He needn’t have bothered she was so sunk in herself. Scuffing her feet on the flagstones, mooching along. He found himself getting closer and closer. Ten, five, two metres away, wanting to reach out and hug her, do something rather than just let her go through it alone. But he couldn’t. Not yet, he consoled himself, when this was over. Maybe. He hung back and watched her cross the street and go into an estate agent. Saw her shaking the hand of a tall, thin man with red braces and a combover.
Returning to the tube he sat on a bench on the Cannon Street concourse. On the laptop he called up You-Who? and, piggybacking on the privileges his friendship with Chrissy gave him, got hold of all the data it had about Berta. For the last month her phone had spent the night close to a base station in Finsbury Park. Not Docklands where Chrissy and Berta had bought a flat together.

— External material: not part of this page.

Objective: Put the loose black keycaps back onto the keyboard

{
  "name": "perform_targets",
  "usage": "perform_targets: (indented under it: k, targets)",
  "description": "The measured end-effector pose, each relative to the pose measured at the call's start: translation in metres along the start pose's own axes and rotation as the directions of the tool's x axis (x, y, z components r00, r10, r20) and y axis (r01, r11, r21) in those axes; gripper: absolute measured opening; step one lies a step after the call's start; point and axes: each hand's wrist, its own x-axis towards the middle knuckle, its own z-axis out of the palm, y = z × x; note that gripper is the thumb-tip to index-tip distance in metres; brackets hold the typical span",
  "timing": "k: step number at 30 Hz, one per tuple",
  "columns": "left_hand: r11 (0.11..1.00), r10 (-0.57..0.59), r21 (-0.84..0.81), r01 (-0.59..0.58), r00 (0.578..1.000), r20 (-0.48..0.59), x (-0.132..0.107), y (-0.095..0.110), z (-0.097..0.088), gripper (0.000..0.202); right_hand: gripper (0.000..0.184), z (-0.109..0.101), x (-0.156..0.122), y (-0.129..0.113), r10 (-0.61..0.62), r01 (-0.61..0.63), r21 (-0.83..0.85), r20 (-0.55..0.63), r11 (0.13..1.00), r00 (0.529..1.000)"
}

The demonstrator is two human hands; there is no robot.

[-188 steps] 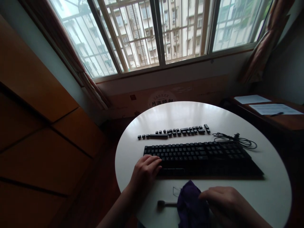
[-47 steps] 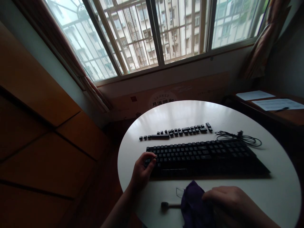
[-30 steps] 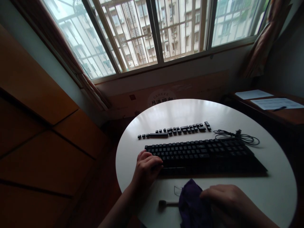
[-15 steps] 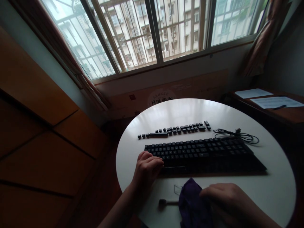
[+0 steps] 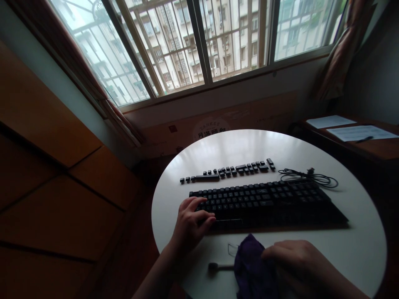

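Nearest, at the white table [image 5: 358, 253]'s front edge: a crumpled purple cloth [image 5: 251, 265], w/ the right hand [image 5: 296, 261] curled over its right side, fingers closed on it. Just left of the cloth lies a small dark-tipped tool [image 5: 218, 267]. The left hand [image 5: 190, 222] sits on the left end of a black kbd [image 5: 271, 203], fingers bent over keys, thumb at the front edge; whether it grips can't be told. Behind the kbd: a row of loose keycaps [image 5: 230, 170] and, at right, a coiled cable [image 5: 311, 179].

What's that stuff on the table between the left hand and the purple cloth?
In the head view, a thin wire loop and a small dark-headed stick lie on the white table between the left hand and the purple cloth.
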Motion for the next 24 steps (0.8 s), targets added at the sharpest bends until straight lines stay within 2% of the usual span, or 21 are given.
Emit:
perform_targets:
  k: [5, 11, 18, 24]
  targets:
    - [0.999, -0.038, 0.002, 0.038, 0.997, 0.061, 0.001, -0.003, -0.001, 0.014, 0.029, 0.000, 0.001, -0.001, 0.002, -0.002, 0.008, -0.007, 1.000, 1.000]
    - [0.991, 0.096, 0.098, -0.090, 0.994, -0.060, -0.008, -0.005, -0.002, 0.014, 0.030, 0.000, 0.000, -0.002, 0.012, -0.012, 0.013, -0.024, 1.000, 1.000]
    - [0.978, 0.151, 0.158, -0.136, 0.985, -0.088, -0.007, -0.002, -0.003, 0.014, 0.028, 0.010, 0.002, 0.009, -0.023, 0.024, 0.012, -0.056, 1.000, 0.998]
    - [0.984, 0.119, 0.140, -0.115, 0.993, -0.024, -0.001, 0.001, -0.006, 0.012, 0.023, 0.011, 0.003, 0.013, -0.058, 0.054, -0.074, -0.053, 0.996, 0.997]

Then he realised that the cycle thief could be Chrissy after all. She knew enough about coding, needed cash to buy out her former lover and was thinking about leaving the country. He sat back and watched the rain start to fall again realising that though he knew more about Chrissy than ever, he’d never felt less sure of who his friends and enemies were.
Sitting thinking Duffy brought up the map the iGod had plotted, looking for a hint as to what he could do next. He zoomed in to the street level view and saw that close to the estate agent was a spot that Trev seemed to frequent. There was a wi-fi hotspot and some Community Chest public storage associated with it even though, by the look of the map, it was round the back of a pub.
Maybe, thought Duffy, visiting it while Chrissy is close will trip some trigger in my phone and help me work out who I’m chasing. It might even turn up a chunk of code I can decompile for a clue about who wrote it. Anything would help.
Finding the pub yard took longer than he thought. But just as he was getting frantic and expecting You-Who? to tell him Chrissy was out of range, he found it. Pushing open a rotting wooden door on the busy street he found a short alley that led to a dank courtyard dotted with trestle tables. Propped up against the boarded up door opposite the alley opening was an old pub sign. The Hammer and Tongs – Duffy could just make out the name in the gloom. The buildings forming its walls were so high that it was even escaping most of the drizzle falling elsewhere on the city.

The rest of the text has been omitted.